Researchers have discovered a zero-day vulnerability in Virgin Media’s Super Hub 3 routers that allow attackers to see VPN customers’ real IP addresses.

Nearly two years after originally alerting Virgin Media, a British telco, to the weakness, a UK penetration testing business, Fidus Information Security, has disclosed details of the flaw.

Virgin Media and Liberty Global refused to respond to Fidus’ R&D team’s further attempts to reach them after first delaying disclosure for a year at the vendor’s request.

However, Virgin Media told The Daily Swig that it is presently working on a “technical resolution” for what it also termed as an “edge-case issue, potentially impacting only a very small subset of consumers” who use VPNs.

DNS rebinding attacks exposed VPN users’ IP addresses simply by “viewing a [malicious] webpage for a few seconds,” according to a blog post created by Fidus in March and published last week, which explains how the attacks were carried out.

Also read,

DNS rebinding exploits turn a victim’s browser into a proxy for attacking private networks.

According to Fidus’ R&D team, they were able to de-anonymize devices whose IP addresses had been concealed by most “market-leading VPNs.

Some VPN services, on the other hand, were able to stop the attack because they automatically restrict connections from public IP addresses in the area.

When LAN traffic was switched off, as many people do, those who had been protecting themselves from the attack were suddenly left open to it.

“Because of the vulnerability’s silent nature, the privacy consequences are particularly serious in this circumstance,” Fidus added. “Theoretically, it could be used on any well-known (and hence compromised) webpage to identify VPN users.
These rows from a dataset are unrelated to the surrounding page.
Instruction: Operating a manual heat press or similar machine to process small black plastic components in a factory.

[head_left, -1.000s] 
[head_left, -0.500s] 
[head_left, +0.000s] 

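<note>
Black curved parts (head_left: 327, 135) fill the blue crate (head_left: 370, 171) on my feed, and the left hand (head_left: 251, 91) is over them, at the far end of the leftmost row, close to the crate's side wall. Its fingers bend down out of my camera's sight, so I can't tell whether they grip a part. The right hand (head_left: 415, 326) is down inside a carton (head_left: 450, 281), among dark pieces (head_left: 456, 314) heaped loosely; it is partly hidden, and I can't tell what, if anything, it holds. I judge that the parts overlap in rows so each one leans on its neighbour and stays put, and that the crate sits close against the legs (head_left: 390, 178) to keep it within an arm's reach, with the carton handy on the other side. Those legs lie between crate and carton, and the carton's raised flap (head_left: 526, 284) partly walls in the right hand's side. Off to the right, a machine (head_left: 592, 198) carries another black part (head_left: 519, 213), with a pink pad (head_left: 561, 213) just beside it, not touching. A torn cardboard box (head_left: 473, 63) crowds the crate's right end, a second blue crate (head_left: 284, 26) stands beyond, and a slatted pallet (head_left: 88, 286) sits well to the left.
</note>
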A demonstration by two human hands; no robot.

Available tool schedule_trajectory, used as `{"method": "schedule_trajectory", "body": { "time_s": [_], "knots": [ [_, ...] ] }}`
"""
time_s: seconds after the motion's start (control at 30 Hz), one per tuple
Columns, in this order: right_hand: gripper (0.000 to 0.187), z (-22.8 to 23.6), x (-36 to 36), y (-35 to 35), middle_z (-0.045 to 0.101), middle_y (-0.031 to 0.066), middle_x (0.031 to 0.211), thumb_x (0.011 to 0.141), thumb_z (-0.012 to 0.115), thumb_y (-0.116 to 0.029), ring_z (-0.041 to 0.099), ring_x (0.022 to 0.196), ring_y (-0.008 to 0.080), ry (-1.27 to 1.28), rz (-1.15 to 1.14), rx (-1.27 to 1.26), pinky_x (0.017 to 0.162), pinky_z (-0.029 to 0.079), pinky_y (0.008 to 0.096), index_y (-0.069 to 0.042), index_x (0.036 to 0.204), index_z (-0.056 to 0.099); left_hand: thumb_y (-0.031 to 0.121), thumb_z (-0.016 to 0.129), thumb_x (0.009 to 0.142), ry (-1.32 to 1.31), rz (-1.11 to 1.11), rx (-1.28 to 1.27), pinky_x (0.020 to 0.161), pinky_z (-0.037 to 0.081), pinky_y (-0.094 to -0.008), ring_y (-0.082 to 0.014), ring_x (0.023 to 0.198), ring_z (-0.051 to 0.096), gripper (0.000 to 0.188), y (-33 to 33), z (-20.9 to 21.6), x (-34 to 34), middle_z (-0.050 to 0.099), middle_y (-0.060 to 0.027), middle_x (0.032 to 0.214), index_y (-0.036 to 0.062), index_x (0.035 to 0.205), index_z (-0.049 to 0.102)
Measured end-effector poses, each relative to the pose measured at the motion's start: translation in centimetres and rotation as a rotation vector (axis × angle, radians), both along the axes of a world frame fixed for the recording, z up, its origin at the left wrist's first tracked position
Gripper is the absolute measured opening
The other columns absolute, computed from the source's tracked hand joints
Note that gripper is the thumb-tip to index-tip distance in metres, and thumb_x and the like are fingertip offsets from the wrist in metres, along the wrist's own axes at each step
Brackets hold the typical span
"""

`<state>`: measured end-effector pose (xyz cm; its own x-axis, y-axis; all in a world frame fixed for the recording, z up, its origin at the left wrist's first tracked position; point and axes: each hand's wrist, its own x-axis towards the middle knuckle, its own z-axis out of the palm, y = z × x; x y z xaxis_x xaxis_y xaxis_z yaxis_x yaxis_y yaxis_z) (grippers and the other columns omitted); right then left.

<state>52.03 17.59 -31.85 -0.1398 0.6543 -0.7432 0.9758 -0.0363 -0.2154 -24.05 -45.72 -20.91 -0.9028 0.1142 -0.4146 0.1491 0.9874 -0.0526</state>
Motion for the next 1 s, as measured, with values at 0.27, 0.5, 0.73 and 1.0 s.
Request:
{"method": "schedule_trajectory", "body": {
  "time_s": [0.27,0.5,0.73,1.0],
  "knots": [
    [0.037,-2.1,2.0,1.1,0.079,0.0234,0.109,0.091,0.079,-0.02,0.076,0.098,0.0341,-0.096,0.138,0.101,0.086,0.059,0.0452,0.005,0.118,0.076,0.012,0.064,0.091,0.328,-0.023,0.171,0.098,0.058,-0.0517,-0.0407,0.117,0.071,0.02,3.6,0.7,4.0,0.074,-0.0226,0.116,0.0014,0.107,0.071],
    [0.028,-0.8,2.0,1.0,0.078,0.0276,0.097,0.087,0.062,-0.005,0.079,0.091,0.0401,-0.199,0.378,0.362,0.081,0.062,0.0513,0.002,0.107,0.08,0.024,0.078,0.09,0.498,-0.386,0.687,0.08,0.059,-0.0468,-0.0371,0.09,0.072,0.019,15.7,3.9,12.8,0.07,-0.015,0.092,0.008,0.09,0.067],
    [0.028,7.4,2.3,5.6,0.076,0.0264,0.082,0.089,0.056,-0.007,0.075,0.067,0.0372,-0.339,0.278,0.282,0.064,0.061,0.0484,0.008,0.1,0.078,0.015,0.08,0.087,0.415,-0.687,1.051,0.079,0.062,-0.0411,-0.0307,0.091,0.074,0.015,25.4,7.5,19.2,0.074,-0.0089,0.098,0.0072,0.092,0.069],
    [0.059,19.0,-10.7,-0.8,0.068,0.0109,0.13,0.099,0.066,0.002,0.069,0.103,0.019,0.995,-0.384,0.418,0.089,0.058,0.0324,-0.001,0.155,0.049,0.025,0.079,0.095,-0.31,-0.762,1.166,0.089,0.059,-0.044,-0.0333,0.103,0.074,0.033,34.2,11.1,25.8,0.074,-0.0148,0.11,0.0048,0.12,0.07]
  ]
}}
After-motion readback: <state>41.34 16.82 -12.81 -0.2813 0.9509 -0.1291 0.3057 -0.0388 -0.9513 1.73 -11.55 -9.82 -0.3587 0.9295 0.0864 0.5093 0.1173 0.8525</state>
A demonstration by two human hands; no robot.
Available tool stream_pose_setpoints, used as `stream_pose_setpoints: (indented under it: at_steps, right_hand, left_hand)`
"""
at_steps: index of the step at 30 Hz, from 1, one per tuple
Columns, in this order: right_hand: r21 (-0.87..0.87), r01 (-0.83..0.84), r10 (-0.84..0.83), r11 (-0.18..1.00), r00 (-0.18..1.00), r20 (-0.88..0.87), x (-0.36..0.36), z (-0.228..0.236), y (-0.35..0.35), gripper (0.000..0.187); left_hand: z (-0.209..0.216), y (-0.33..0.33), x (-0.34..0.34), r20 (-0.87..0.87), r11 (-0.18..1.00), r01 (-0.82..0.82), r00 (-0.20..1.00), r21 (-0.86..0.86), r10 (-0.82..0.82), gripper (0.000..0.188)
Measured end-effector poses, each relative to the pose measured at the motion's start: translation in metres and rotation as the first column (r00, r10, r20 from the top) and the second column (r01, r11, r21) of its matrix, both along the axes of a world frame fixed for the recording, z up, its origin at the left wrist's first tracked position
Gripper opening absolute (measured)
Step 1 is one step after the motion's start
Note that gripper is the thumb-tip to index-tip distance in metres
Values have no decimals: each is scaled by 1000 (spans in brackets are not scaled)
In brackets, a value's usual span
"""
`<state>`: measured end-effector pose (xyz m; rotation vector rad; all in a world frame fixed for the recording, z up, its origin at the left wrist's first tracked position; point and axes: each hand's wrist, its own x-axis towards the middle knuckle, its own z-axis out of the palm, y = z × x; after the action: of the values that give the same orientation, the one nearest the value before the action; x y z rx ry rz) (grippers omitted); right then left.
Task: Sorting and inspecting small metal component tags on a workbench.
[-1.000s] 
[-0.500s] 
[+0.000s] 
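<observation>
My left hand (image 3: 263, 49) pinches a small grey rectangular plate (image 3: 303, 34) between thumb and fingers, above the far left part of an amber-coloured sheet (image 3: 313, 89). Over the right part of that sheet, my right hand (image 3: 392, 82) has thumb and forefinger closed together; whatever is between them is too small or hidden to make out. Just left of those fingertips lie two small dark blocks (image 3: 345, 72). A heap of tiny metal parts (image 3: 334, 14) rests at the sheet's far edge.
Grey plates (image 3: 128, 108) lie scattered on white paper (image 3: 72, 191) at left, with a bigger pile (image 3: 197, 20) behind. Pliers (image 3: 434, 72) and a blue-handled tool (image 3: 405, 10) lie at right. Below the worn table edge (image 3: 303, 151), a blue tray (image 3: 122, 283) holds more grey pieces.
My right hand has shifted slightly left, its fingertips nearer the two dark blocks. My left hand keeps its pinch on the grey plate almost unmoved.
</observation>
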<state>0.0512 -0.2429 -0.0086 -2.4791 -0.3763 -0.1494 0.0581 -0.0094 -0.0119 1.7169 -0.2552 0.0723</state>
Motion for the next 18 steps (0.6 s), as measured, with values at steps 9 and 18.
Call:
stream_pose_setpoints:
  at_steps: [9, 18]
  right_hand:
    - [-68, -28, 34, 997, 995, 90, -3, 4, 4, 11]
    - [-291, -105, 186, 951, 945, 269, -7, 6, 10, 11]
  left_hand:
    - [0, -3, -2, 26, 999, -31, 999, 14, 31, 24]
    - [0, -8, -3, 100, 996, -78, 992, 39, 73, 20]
“Other, more implausible, scenarios are nation-state or law-enforcement organizations using this to unmask both criminals and those employing a VPN solution for their own safety.”

The risk to Virgin Media customers, on the other hand, is very low, according to a company representative.

Initially, the exploit was only tested on the ARRIS TG2492, but according to Fidus, it’s likely to work on other comparable devices.

According to Fidus, Liberty Global has installed the ARRIS family of DOCSIS fiber routers at a number of its own ISPs around the world.

CommScope, the network infrastructure provider, owns the ARRIS trademark, but Fidus thinks Liberty Global owns the firmware.

Fidus lamented, “They were vague with all the facts that really didn’t help us in any shape or form.” “We requested information on who else it could be passed to, but we never received it.”